Retail Investors Flock to Derivatives for Income and Safety

Updated from 7:35 a.m. with additional details in third paragraph.

NEW YORK (TheStreet) -- Retail investor interest in derivatives continues to grow as investors learn more about trading the instruments and see it as an attractive way to hedge against risk and generate income, according to online brokers and industry data.

The increased derivatives trading is particularly impressive in light of the fact that until October's wild market swings, volatility had been at its lowest levels in several years. Volatility typically leads to an increase in derivatives bets, and indeed, October will be the second-best options trading month in history, according to Jim Binder, spokesman for The Options Clearing Corp. 

Most derivatives traded by retail investors are options, though some brokers have also seen success with futures. Options allow investors to put up small amounts of money to bet on the direction of a stock, though they are complex and some trades can be risky. While some options trades can put just a few hundred dollars at risk with significant upside, others do just the opposite: offering massive downside in exchange for a few hundred dollars of what may have seemed like an easy profit. One popular trade, according to brokerage executives, is what's known as a covered call. Covered calls are sold as a way to generate additional income from stock holdings in exchange for an agreement to sell the stock if it rises to a certain price by a specific date.

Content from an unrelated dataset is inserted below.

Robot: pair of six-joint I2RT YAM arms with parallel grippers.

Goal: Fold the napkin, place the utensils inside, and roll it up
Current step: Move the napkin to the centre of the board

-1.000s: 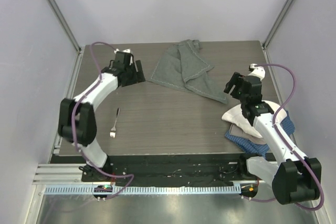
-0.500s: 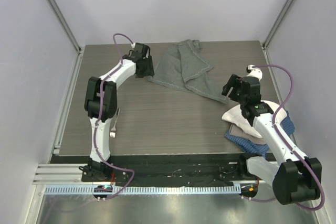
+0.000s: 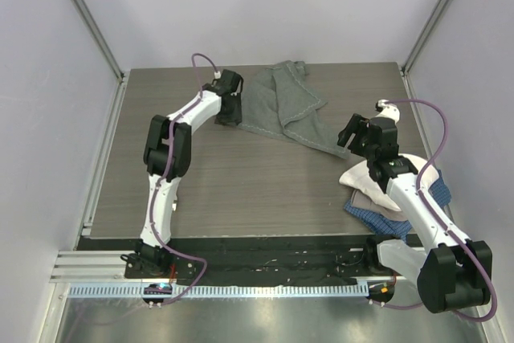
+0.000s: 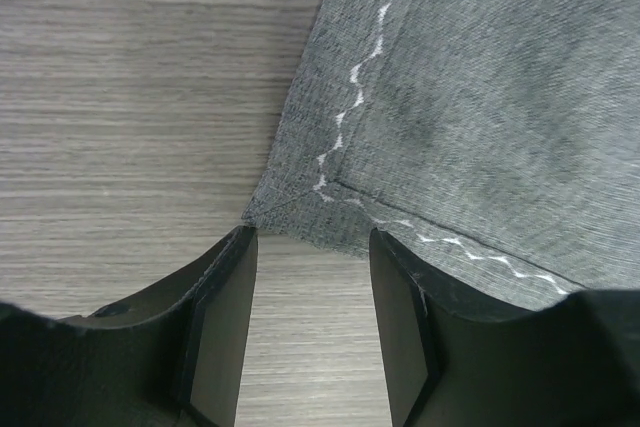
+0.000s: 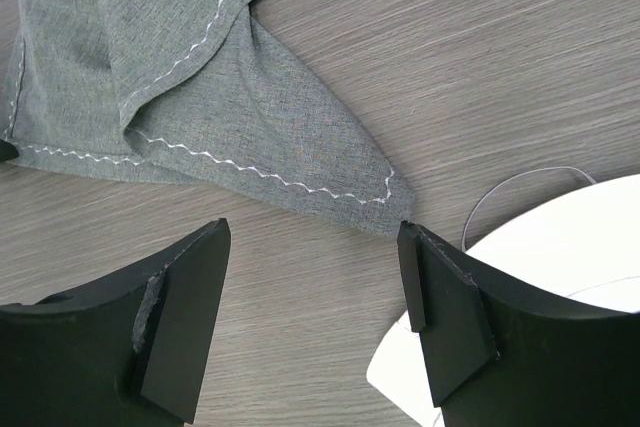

At TD Ameritrade (AMTD) , derivatives have accounted for a higher percentage of total trades each year since at least 2010. The tally is at 41% as of fiscal 2014 numbers released Tuesday, up from 28% in 2010. Futures, meanwhile, have gone from zero to roughly 8% of trade volume in three years, said TD Ameritrade CEO Fred Tomczyk on the company's earnings call Tuesday.

"The derivatives, every year I say this, you know, I think it's run its course, but every year it continues to grow," Tomczyk said. He wouldn't offer an guess as to when the growth might peter out, but added, "as long as that trend continues, we're going to continue to push."

The story is similar at Fidelity Investments, which through September this year has seen 10% more options trades from its retail customers than over the same period last year. That compares to 8% growth in equities during the same time frame. Over the past three years, options trades are up 15% vs. just 2% growth in equities among Fidelity's retail customers. 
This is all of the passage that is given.